Five standardization bodies security professionals need to know
Standardization bodies are organizations that exist specifically for developing, coordinating, promoting and interpreting technical standards.
As with any vital area, there are several standardization bodies focused on producing information security related standards. Here are five standardization bodies all security engineers should know about:
The International Organization for Standardization (ISO)
ISO is an international standardization body composed of representatives from multiple national standards organizations. ISO is responsible for the principal information security standards series, the ISO 27000 family.
Composed of more than a dozen published standards, the 27000 family helps organizations manage the security of assets such as financial information, intellectual property, employee details or information entrusted to you by third parties.
ISO/IEC 27001 is the best-known standard in the family. It provides the requirements for an information security management system (ISMS), a must read for any security engineer.
The National Institute of Standards and Technology (NIST)
NIST is a measurement standards laboratory, and a non-regulatory agency of the United States Department of Commerce. Its mission is to promote innovation and industrial competitiveness.
Amongst several freely available special publications, including the SP 800 (Computer security), SP 1800 (Cybersecurity practice guides) and SP 500 (Information technology (relevant documents)) series, the NIST Cybersecurity Framework (NIST CSF) is a policy framework that provides guidance on how private-sector organizations in the United States can assess and improve their ability regarding computer security.
Another great publication is NIST’s special publication 800-30, a guide for conducting risk assessments that shares more than a few similarities with ISO/IEC 27005 — Information security risk management, but has the advantage of being completely free.
The British Standards Institution (BSI)
BSI is the United Kingdom’s national standardization body. BSI produces several technical standards on a wide range of products and services, and also supplies certification and standards-related services to businesses.
In 1995, the BSI was responsible for the publications of the British Standard 7799, which later became ISO/IEC 27001, the most internationally recognized and widely used information security management standard.
With a deep ISO/IEC 27001 knowledge, BSI not only helps improving it, but also provides services that train and certify countless organizations around the world to embed an effective ISO/IEC 27001 ISMS.
The Internet Engineering Task Force (IETF)
IETF is an open standards organization with no formal membership or membership requirements. The IETF creates and promotes voluntary Internet standards, in particular the standards for the Internet protocol suite (TCP/IP).
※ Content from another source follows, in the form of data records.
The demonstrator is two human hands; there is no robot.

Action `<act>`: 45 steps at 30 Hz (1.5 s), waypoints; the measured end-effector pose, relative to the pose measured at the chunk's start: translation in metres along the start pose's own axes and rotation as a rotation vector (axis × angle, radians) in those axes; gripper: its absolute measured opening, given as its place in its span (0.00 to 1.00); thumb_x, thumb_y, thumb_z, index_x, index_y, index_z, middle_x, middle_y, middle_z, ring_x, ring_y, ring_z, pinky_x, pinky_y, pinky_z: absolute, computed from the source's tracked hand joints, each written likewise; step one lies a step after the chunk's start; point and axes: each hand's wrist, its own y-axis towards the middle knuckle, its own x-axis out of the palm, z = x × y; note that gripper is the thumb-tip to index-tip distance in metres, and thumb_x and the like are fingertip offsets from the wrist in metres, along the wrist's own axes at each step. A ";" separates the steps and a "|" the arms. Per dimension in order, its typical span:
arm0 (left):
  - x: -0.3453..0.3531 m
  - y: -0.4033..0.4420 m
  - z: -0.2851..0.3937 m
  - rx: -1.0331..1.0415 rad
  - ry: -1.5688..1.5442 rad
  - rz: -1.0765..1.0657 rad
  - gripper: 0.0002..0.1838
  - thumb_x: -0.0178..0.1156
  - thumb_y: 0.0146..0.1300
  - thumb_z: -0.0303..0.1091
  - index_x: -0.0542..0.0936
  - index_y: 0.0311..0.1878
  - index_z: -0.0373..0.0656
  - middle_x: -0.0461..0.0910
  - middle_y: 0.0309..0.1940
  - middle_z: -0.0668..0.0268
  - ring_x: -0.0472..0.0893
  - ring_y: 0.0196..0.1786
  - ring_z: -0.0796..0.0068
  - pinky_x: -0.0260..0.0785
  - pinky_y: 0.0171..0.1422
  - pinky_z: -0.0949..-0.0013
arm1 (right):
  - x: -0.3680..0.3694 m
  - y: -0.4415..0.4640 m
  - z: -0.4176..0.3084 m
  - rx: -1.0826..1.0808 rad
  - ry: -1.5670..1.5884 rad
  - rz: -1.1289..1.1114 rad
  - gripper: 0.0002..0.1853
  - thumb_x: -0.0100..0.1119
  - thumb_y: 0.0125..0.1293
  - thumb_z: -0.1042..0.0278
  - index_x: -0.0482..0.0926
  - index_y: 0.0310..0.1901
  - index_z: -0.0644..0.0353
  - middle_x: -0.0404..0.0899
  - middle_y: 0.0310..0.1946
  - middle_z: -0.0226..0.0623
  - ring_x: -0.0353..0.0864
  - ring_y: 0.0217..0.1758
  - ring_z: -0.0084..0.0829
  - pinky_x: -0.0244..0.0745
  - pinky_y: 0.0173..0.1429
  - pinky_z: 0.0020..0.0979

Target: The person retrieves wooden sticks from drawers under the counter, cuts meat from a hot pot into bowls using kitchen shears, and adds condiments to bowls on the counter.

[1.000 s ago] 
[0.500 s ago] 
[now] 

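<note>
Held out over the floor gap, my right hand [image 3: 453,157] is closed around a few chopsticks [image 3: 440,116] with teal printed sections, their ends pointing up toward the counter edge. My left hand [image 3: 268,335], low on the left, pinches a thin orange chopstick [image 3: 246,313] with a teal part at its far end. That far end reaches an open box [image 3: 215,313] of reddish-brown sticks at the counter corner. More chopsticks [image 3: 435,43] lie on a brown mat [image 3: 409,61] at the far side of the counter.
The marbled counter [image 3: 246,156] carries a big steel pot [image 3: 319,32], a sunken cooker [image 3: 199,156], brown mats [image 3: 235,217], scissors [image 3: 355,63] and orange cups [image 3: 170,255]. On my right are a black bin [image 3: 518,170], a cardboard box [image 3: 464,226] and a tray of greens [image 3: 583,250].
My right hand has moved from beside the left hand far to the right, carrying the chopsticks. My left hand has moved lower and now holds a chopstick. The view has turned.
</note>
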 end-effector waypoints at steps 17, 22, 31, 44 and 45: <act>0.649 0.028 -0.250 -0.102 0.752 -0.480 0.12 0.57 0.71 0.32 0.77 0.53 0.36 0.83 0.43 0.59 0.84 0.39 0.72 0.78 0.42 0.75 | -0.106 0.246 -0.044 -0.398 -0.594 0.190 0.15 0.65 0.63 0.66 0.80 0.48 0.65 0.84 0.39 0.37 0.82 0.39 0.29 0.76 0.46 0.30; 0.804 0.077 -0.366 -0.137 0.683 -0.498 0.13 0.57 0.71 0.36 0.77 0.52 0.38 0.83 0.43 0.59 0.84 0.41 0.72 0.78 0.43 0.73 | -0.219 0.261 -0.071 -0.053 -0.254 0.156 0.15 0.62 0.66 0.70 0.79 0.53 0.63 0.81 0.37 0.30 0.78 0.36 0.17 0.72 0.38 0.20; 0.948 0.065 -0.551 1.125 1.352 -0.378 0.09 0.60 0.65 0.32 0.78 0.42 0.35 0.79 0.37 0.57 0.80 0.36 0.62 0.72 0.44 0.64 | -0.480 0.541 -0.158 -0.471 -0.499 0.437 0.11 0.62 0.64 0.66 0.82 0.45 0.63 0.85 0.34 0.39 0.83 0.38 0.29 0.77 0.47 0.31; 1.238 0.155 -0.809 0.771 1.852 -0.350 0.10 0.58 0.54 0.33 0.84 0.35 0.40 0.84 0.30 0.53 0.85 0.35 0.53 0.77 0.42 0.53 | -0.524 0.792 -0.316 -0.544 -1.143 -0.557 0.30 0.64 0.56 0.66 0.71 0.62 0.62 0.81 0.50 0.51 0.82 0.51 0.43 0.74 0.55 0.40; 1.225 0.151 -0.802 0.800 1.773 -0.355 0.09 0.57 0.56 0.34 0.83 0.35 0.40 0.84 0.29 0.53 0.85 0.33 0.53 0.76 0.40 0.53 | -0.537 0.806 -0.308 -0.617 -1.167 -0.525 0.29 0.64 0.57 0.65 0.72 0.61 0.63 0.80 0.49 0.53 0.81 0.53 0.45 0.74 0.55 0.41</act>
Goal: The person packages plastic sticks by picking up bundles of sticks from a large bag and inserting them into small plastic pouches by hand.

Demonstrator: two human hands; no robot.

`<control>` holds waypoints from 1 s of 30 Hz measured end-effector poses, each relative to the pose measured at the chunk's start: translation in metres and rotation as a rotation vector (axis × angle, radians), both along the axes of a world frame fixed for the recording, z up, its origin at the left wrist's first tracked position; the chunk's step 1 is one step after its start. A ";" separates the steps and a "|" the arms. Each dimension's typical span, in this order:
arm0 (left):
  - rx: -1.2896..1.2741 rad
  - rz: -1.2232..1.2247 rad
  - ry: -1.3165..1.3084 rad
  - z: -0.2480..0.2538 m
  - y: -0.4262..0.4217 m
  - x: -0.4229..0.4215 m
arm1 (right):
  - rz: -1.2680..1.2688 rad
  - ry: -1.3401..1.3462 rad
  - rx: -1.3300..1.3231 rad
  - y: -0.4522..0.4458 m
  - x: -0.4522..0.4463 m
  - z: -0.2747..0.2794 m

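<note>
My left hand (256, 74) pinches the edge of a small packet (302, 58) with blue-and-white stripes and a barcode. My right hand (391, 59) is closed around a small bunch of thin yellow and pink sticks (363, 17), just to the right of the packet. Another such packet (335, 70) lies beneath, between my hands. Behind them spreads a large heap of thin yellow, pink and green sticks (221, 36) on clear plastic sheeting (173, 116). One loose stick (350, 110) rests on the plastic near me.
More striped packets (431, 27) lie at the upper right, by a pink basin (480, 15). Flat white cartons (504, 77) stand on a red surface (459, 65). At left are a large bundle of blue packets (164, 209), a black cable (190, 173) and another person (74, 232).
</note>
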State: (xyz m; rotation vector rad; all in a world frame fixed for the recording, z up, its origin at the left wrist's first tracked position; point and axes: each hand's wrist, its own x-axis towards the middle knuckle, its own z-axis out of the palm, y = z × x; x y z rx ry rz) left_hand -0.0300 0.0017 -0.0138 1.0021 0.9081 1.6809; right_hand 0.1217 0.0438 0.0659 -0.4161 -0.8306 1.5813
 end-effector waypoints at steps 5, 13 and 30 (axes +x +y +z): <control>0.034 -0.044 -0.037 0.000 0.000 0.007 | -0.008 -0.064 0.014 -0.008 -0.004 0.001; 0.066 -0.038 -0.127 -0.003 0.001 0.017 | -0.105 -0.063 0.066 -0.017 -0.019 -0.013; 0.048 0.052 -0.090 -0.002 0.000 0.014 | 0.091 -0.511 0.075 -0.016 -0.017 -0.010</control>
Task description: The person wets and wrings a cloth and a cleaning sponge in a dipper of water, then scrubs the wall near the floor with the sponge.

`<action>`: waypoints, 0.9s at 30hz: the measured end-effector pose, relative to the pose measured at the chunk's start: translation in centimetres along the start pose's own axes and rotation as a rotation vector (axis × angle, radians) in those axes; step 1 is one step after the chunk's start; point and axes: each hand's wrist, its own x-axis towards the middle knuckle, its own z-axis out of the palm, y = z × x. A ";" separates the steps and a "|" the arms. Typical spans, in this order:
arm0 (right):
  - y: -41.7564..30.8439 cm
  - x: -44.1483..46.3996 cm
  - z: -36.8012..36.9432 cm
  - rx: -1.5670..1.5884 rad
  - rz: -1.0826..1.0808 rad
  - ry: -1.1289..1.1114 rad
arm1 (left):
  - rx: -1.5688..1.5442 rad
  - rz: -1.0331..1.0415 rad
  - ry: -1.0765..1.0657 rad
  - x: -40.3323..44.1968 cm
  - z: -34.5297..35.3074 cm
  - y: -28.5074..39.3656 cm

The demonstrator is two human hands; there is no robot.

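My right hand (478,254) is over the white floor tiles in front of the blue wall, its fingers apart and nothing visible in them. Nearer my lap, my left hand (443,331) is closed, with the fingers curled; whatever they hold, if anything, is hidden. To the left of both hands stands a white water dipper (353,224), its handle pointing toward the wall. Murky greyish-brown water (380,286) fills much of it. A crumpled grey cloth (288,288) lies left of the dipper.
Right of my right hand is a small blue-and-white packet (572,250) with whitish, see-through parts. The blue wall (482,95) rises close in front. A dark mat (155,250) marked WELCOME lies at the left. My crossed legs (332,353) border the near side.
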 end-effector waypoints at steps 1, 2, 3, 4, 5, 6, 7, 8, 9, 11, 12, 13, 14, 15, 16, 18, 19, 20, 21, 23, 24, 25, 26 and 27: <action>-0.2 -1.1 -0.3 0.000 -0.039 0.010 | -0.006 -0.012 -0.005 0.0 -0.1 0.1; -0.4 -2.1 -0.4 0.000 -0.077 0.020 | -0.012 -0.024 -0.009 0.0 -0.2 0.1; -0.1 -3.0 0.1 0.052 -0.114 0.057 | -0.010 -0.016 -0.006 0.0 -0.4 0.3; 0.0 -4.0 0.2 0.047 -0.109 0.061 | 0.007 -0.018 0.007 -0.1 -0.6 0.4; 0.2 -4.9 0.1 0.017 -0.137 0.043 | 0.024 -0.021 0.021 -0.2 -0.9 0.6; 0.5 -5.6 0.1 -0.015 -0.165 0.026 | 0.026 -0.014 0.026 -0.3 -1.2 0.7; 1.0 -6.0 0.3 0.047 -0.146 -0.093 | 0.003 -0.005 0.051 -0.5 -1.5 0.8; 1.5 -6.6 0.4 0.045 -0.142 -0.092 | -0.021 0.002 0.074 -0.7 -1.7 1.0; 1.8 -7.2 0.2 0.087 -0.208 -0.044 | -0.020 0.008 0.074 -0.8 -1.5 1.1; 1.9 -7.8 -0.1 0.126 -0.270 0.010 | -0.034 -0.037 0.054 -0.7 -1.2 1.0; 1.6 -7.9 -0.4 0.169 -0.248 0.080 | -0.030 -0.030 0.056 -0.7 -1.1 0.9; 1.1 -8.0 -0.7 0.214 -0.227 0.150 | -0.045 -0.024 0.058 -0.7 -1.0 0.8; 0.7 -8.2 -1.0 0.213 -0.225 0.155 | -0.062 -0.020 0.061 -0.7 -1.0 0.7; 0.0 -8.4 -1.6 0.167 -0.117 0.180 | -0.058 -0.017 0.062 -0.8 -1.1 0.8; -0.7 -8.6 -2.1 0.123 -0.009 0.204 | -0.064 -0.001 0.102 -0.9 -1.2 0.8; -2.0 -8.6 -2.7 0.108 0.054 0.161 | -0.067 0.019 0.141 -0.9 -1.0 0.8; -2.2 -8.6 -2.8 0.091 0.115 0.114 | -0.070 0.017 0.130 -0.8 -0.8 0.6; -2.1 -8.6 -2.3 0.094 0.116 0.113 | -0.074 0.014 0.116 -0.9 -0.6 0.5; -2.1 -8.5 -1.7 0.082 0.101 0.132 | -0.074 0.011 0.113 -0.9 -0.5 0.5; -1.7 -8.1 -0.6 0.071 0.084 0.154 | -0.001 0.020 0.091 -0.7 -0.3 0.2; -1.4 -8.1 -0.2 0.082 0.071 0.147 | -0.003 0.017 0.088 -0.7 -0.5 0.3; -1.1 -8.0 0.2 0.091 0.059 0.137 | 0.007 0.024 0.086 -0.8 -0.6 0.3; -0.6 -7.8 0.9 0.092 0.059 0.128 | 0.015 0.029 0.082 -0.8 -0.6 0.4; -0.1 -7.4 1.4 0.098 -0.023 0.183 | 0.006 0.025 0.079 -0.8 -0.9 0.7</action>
The IETF is organized in several working groups, focused into areas by subject matter. The current areas include applications, Internet, operations and management, real-time applications and infrastructure, routing, transport and, quite obviously, security.
The Payment Card Industry Security Standards Council (PCI SSC)
PCI SSC is a global, open body responsible for creating, improving, disseminating and helping with the understanding of the security standards for payment account security.
The Payment Card Industry Data Security Standard (PCI DSS) was devised as a means of increasing security controls over cardholder data and reducing the risk of credit card fraud. It requires an annual compliance validation, conducted either by an external qualified security assessor (QSA) or by a company-specific internal security assessor that creates a compliance report for organizations handling large amounts of transactions. For handling smaller volumes, it’s also possible to perform a self-assessment questionnaire (SAQ).
While understanding the PCI is only mandatory for companies that handle cardholder information, any security engineer can benefit from the standard’s knowledge, since it is free, and its control objectives include relevant information for the protection of any company.
The Payment Application Data Security Standard (PA-DSS) is another important PCI publication. This standard primary objective is to help prevent developed payment applications for third parties from storing prohibited secure data such as the magnetic stripe, CVV2 or PIN. Quite obviously, the PA-DSS is closely linked with the PCI-DSS, as it determines that payment applications must be compliant with the Payment Card Industry Data Security Standards.